Understand: I’ve got no views in particular on the particular piece of legislation currently being bandied about in Washington. If anything, I’m suspicious that it’s going to boil down to a rationing system that will be worse than what we’ve got (I speak as somebody with no health or dental insurance who will be instantaneously bankrupted the moment we have a catastrophic medical problem). I’m very concerned that the Dems will erect a system that cuts costs by killing off the old, weak, sick and expensive–as well as making us all pay for abortions.

But the knee-jerk Talk Radio junk about how health care is not a right appears to me to owe far more to maintaining a system in which money is exalted over the good of the person than to anything remotely connected with Catholic teaching or common sense. One can base a credible opposition to so-called “health care reform” on worries that it’s going to wind up killing a lot of innocent people as a cost-cutting measure. That I can respect. But basing opposition to health care reform on the parroted claim that “health care is not a right”–a claim that is demonstrably rubbish if we are paying any attention to the Church’s teaching, suggests that other agendas besides the desire to enact Catholic social teaching as public policy are the guiding principals at work in our thinking. That’s no longer really a surprise to me, given the spectacle of Faithful Catholics[TM] striving with might and main to justify torture, but it still may be worth pointing out for Catholics who may be sensing a disconnect between the Church’s actual teaching and what they are hearing from the conservative side of the blogosphere that so commonly claims adherence to the Church teaching in stark contrast to the Awful Dissenters.

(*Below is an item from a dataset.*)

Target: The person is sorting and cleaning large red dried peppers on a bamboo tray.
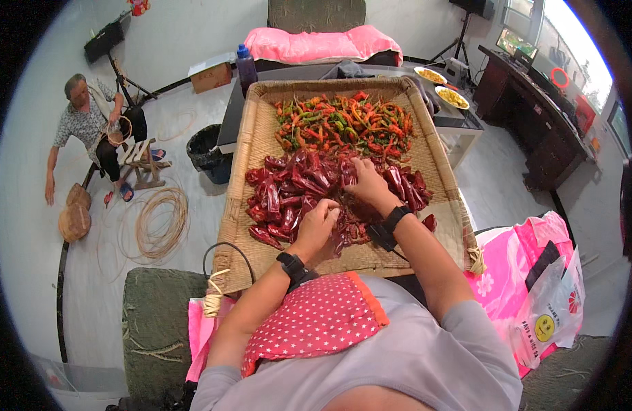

Why so hard on the Right, Mark? Because I *expect* Dissenters to dissent. It’s what they do. When they tell me they think the Church’s teaching on their pelvic obsessions is wrong and antiquated and so forth, I know it’s just the usual junk spouted by people who frankly hold the Church’s teaching in contempt. They’re wrong, but at least they aren’t lying to me that they are the True Defenders of Authentic Catholic Teaching. They have the integrity to acknowledge that they are Revolutionaries. But when somebody looks me in the eye and says “Torture is compatible with Catholic teaching but the idea that Health Care is Right is not–and I’m a Faithful Conservative Catholic and not one of those Awful Dissenters over there” it makes me ill. In a weird way, it’s easier to trust the forthright Progressive Dissenter because he’s not pretending to me that “we’re really saying the same thing.”

The main thing I’m able to hold on to in the effort to keep my gorge down at the spectacle of Cafeteria Catholicism among “Faithful Conservative Catholics” who nakedly reject obvious Church teaching is that, very often, they simply have no idea that there could even *be* distinction between GOP talking points emanating from Talk Radio and the content of the Catechism. The assume that all discrepancies are due to distortions created by the MSM, the National Catholic Reporter or some nefarious Peace and Justice types working in a cubicle at the USCCB. And they also assume that the teaching of the American bishops on such matters is purely optional and can simply be rejected.

It’s only unacceptable to say “The Bishops are wrong about what is an is not a right” when the right under consideration is the right to be born. When the right to life impinges on some teenage mother and she prefers to let that kid die rather than pay for the cost of a human life, she’s monstrously selfish and a part of the culture of death. If the baby needs a heart transplant and it could somehow cost me something too, the bishops have no idea what they are talking about when they say the child has a right to health care–and my saying so is not participation in the culture of death but a courageous stand against socialism. Solidarity and regard for the common good is for unwed mothers, not for me.